THE PROBLEM
Report how many lines in the records below contain the word "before". Give only the number.

GIVEN INFORMATION below:

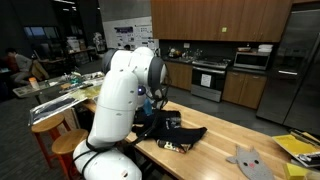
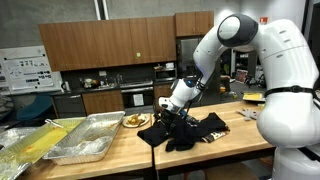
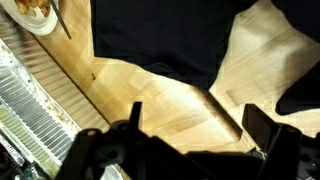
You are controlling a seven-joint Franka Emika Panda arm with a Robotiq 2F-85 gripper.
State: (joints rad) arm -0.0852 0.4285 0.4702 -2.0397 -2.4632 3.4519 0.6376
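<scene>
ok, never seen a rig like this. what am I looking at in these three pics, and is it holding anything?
It is one white robot arm with a two-fingered tool at its end, standing at a wooden table in a kitchen. Two pictures come from cameras placed about the room. The third comes from a camera on the wrist and looks down past the tool's dark fingers.

A crumpled black cloth lies on the table. The tool hangs just above the table at the cloth's edge, jaws open, holding nothing. Nearby are a white plate with food and ribbed metal trays. In an exterior view a flat grey felt shape lies further along the table.
</scene>
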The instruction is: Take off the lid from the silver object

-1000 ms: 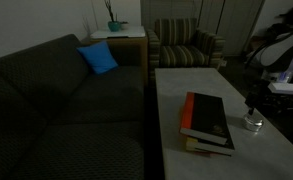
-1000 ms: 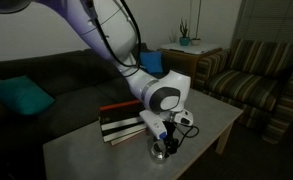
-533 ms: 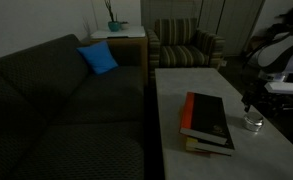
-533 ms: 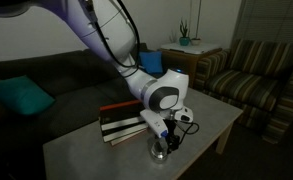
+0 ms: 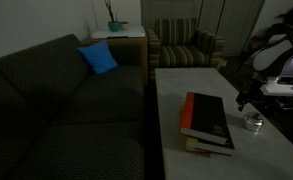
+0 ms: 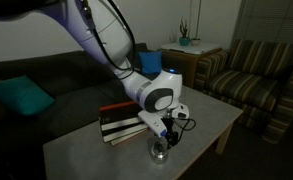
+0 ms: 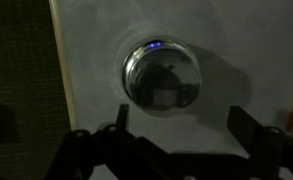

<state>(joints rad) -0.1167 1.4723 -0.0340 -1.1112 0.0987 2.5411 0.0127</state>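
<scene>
A pale grey table (image 7: 86,50) stands in a dim living room. Closest to the wrist camera, the one black gripper (image 7: 176,114) has its jaws spread wide, wider than the tin. They pinch nothing and touch nothing, and bare tabletop shows between the fingers (image 7: 119,118). Just past the fingertips is the single flat round silvery lid (image 7: 162,74), seated on the one small low shiny silver tin (image 6: 161,151). In both exterior views the gripper (image 6: 167,130) hangs just above the tin (image 5: 253,122). Just beside the tin lies one black-and-orange stack of books (image 5: 207,122). Farther off are a dark sofa (image 5: 56,110) with a blue cushion (image 5: 98,58), a teal cushion (image 6: 24,97), one striped armchair (image 5: 186,45) and a potted plant (image 5: 113,24).
</scene>
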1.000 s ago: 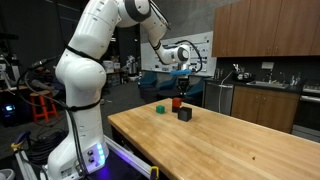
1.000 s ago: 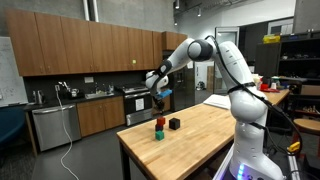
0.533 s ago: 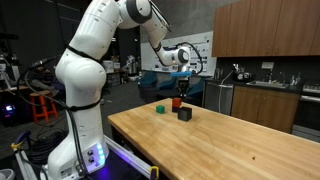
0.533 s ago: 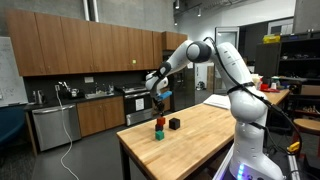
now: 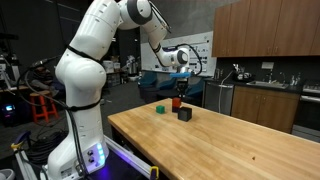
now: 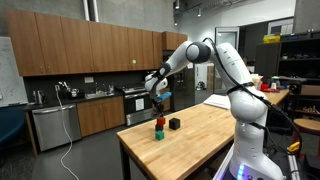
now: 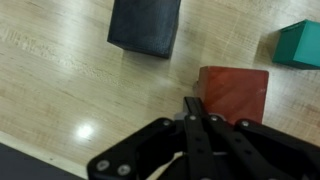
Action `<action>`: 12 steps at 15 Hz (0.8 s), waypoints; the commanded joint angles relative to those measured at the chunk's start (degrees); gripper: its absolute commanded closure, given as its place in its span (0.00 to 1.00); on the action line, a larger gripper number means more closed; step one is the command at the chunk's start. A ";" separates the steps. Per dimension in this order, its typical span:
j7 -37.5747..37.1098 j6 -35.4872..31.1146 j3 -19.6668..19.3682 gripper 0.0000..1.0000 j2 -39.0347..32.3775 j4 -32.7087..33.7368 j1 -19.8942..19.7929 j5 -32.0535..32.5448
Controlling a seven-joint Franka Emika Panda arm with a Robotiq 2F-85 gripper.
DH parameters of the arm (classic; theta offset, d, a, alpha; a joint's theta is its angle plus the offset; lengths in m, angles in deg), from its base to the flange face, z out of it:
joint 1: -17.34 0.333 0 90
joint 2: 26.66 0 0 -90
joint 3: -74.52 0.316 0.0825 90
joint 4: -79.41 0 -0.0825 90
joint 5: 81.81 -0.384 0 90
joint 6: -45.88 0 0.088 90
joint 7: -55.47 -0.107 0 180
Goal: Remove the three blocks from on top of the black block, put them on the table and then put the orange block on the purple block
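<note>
exterior views: far, opposite ends, sharing table (image 5: 230, 140) | wrist view: close, straight down

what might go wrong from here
1. In the wrist view the shut gripper hangs right by the orange block's edge; a sideways move may knock it.
2. The green block and black block lie close by, so a knocked block might hit them.

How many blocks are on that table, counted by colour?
green block: 1
orange block: 1
black block: 1
Total: 3 in view. Whether another block sits hidden under the orange block cannot be told.
</note>
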 commanded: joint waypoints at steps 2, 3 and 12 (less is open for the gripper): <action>1.29 0.41 0.49 1.00 0.18 0.33 0.19 -0.66; 1.33 0.43 0.63 1.00 0.20 0.30 0.28 -0.65; 0.11 -0.11 0.73 1.00 0.12 0.33 1.90 0.67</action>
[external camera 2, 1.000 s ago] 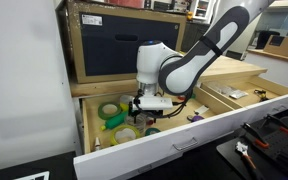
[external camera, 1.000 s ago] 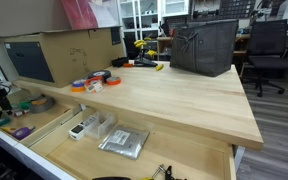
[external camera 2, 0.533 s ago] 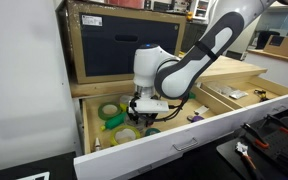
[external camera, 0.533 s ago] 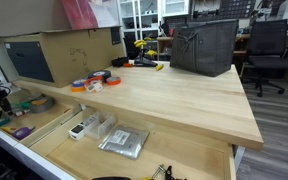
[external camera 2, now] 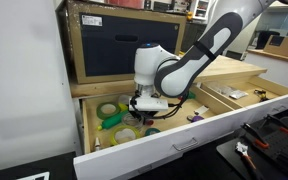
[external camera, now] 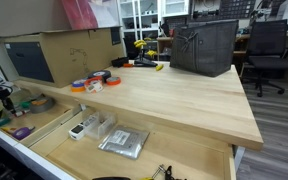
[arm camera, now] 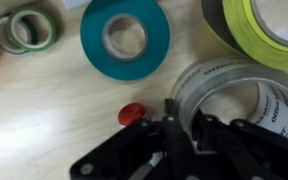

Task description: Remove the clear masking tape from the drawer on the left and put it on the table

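Note:
In the wrist view the clear masking tape (arm camera: 246,80) lies flat on the drawer's wood floor (arm camera: 44,110), a translucent whitish ring. My gripper (arm camera: 184,124) is shut on the near wall of that ring, one finger (arm camera: 171,118) outside it and the other inside. In an exterior view the gripper (external camera 2: 142,106) reaches down into the narrow drawer (external camera 2: 184,142) with the white front, among the rolls. The table (external camera: 174,95) is the thick light-wood top beside it.
A teal roll (arm camera: 124,38), a yellow-green roll (arm camera: 259,22), small green rolls (arm camera: 24,28) and a red cap (arm camera: 132,113) lie around the gripper. On the table sit orange (external camera: 79,86) and red-and-black (external camera: 100,77) rolls, a cardboard box (external camera: 69,50) and a black bag (external camera: 204,45). A wider drawer (external camera: 134,140) stands open.
The jaws have closed from wide open onto the wall of the clear tape roll. The arm has barely shifted over the drawer.

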`<state>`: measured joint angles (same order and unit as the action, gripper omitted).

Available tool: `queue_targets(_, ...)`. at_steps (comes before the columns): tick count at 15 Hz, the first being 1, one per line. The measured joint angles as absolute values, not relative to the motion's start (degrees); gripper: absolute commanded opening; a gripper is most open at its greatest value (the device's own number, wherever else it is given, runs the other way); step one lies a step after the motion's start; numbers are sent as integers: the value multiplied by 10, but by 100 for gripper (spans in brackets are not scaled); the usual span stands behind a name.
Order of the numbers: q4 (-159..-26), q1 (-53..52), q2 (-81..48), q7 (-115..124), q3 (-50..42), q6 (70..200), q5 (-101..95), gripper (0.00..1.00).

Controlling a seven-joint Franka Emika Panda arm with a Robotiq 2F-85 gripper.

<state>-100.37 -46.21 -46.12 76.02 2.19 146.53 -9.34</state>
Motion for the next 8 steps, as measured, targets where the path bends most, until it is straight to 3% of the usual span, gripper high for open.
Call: queue_targets(8,-1069,-428,-387,689,58,1465,-68,4)
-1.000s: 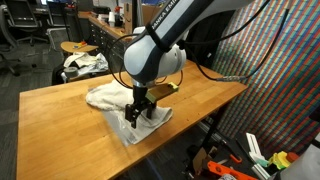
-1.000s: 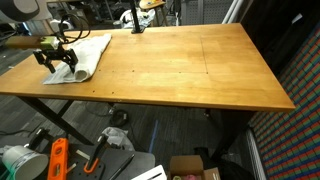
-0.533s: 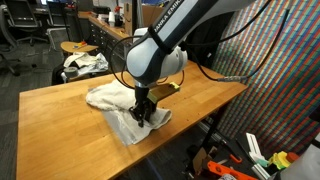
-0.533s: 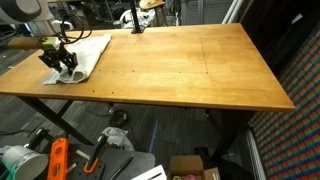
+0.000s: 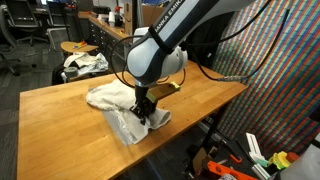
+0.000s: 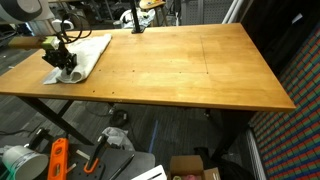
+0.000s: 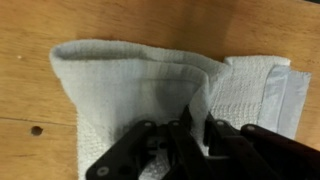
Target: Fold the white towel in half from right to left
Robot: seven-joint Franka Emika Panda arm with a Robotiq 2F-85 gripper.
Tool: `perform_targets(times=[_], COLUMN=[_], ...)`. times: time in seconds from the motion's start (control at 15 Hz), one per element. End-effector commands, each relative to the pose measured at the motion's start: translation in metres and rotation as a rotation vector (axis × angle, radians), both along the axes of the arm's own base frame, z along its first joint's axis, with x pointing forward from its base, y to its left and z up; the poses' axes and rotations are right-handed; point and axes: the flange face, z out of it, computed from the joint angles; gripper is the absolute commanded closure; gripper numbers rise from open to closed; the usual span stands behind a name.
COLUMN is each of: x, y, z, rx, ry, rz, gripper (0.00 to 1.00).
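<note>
- In the wrist view, the black metal gripper (image 7: 197, 132) comes in from 6 o'clock. That edge cuts off its body, and its tips are blurred where they pinch a fold of the large thin white towel (image 7: 140, 85).
- The towel's 6 o'clock hem is hidden behind the fingers (image 7: 178, 140).
- In an exterior view, the grey-and-black robot arm (image 5: 155, 55) runs out past the 12 o'clock edge.
- At 10 o'clock, the white-and-dark mottled cloth bundle (image 5: 85, 63) is too small to make out.
- In an exterior view, the orange plastic object (image 6: 57, 160) at 7 o'clock is cut off by the bottom edge.
</note>
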Motion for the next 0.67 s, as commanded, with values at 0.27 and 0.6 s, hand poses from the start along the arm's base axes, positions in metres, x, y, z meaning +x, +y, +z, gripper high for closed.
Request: perform_targets(times=[0.27,0.6], x=[0.0084,0.0094], y=[-0.0124,-0.0139], z=[0.0067,0.0145], rx=[-0.067,-0.062], ry=[-0.021,-0.032], rz=[-0.020,-0.025], gripper=[0.90,0.90])
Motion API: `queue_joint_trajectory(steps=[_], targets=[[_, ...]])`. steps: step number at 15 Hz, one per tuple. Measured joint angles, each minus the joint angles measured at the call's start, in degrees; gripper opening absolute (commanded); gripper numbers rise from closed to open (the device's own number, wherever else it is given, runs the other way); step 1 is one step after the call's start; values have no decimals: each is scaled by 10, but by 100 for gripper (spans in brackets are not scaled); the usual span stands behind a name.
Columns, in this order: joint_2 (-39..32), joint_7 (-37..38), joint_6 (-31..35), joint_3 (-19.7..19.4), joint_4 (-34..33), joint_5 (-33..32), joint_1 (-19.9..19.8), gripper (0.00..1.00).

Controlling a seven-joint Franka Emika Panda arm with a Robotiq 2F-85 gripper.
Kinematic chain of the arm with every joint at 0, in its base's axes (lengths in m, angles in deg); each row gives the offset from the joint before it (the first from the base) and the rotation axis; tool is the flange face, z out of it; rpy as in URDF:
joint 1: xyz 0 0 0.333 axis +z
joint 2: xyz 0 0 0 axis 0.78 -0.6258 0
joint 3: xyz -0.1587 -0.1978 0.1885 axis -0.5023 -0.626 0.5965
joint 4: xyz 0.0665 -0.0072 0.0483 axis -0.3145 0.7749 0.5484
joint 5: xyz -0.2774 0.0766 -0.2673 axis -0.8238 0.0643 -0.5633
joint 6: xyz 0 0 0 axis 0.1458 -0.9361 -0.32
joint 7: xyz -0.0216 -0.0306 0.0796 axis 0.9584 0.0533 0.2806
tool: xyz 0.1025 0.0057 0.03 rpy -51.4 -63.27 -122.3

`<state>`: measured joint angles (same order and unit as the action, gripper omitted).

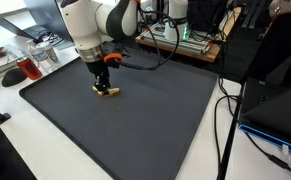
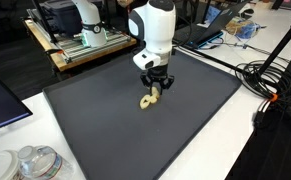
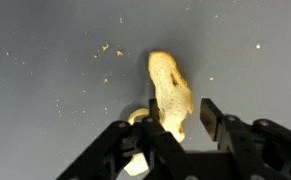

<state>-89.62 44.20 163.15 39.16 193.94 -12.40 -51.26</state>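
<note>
My tool stands half open, straddling the yellowish lump without clamping it. The lump lies on the dark mat directly beneath the tool, its long axis crosswise to the fingers' closing line.

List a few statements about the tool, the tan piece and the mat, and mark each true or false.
1. The tan piece lies on the dark mat. True.
2. The tool hangs high above the piece. False: it is down at the piece, straddling it.
3. The red item lies on the mat. False: it is off the mat, on the white table.
4. Cables lie beside the mat. True.
</note>
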Motion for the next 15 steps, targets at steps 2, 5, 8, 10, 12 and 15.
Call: queue_joint_trajectory(steps=[2,5,8,10,12,15], targets=[[-4,0,0,-2,-3,0,1,46],[-8,0,0,-6,-6,0,2,19],[-10,0,0,-9,-7,0,3,1],[-10,0,0,-11,-7,0,4,0],[-10,0,-1,-12,-8,0,5,2],[-10,0,-4,-14,-8,0,9,1]])
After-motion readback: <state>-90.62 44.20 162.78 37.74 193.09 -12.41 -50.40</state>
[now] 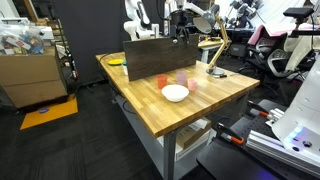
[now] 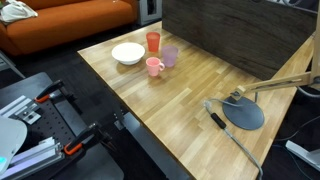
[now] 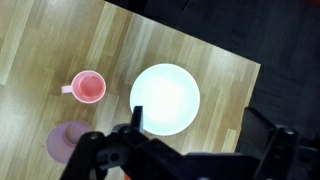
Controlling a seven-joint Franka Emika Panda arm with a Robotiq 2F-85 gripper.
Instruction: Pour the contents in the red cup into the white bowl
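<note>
The red cup [image 1: 162, 81] [image 2: 153, 41] stands upright on the wooden table, just behind the white bowl [image 1: 175, 93] [image 2: 127, 53]. In the wrist view the white bowl [image 3: 165, 98] lies below me, and my own body covers nearly all of the red cup. My gripper [image 3: 200, 125] hangs high above the table, open, with nothing between its fingers [image 3: 137, 116]. Its gap lies over the bowl's right rim and the bare wood beside it. What the cup holds does not show.
A pink mug [image 3: 88, 86] [image 2: 154, 67] and a lilac cup [image 3: 70, 140] [image 2: 170, 56] stand close to the red cup. A dark upright board [image 2: 240, 30] crosses the table's back. A desk lamp base [image 2: 243, 112] and cable lie apart. A yellow flat item [image 1: 115, 61] sits at a corner.
</note>
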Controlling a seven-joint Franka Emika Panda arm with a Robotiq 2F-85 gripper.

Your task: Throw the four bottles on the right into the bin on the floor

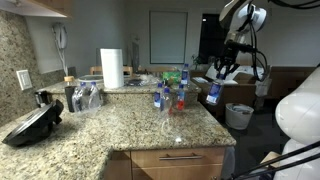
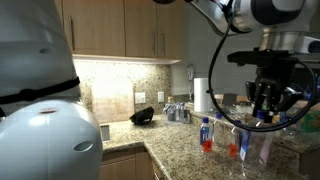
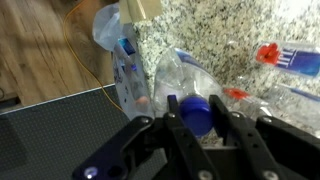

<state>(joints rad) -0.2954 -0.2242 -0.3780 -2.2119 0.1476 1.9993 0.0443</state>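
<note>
My gripper (image 3: 197, 125) is shut on the blue cap (image 3: 196, 110) of a small clear bottle (image 3: 172, 72), which hangs below the fingers. In an exterior view the gripper (image 1: 222, 73) holds this bottle (image 1: 213, 94) in the air just past the counter's right edge, up and left of the bin (image 1: 239, 116) on the floor. Three more bottles stand on the counter, two near its right edge (image 1: 160, 97) (image 1: 181, 96) and one further back (image 1: 184, 73). Two show in an exterior view, one blue-labelled (image 2: 205, 135) and one red-labelled (image 2: 238, 141).
The granite counter (image 1: 120, 125) also carries a white paper-towel roll (image 1: 111, 68), clear glassware (image 1: 86, 97) and a black appliance (image 1: 33, 124). A dark flat surface (image 3: 50, 130) and a wooden floor (image 3: 40, 45) lie beneath the gripper in the wrist view.
</note>
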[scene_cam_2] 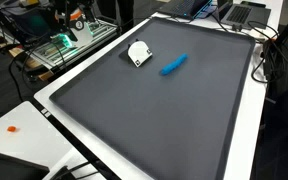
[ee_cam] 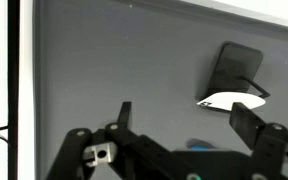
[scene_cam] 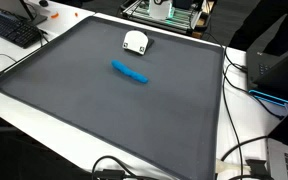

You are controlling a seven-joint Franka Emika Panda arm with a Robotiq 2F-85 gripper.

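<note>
A blue marker-like object (scene_cam: 130, 72) (scene_cam_2: 174, 65) lies flat on the dark grey mat (scene_cam: 104, 110) (scene_cam_2: 154, 120). A small white rounded object (scene_cam: 136, 42) (scene_cam_2: 139, 53) sits close beside it. In the wrist view my gripper (ee_cam: 184, 118) hangs above the mat, open, with nothing between its fingers. The white object (ee_cam: 232, 100) lies just beyond the right fingertip (ee_cam: 246, 118). A bit of the blue object (ee_cam: 199, 143) peeks out above the gripper body. Neither the arm nor the gripper appears in the exterior views.
The mat has a white border (scene_cam_2: 246, 120). A keyboard (scene_cam: 14, 30) lies off one corner. A rack with green-lit electronics (scene_cam_2: 59, 45) stands past the far edge. Dark equipment (scene_cam: 274, 65) and cables (scene_cam: 239, 160) line one side. A small orange item (scene_cam_2: 12, 128) lies on the white table.
</note>
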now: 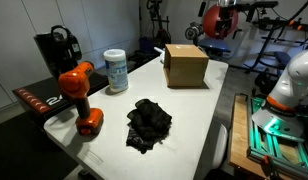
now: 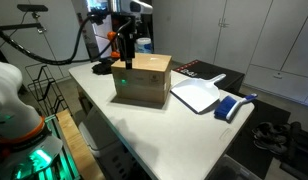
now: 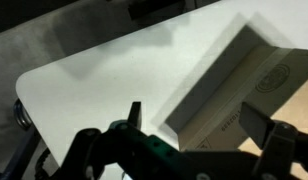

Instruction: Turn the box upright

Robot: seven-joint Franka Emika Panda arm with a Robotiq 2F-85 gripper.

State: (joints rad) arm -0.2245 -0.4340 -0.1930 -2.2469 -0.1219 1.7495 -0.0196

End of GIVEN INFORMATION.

THE COMPLETED TASK
2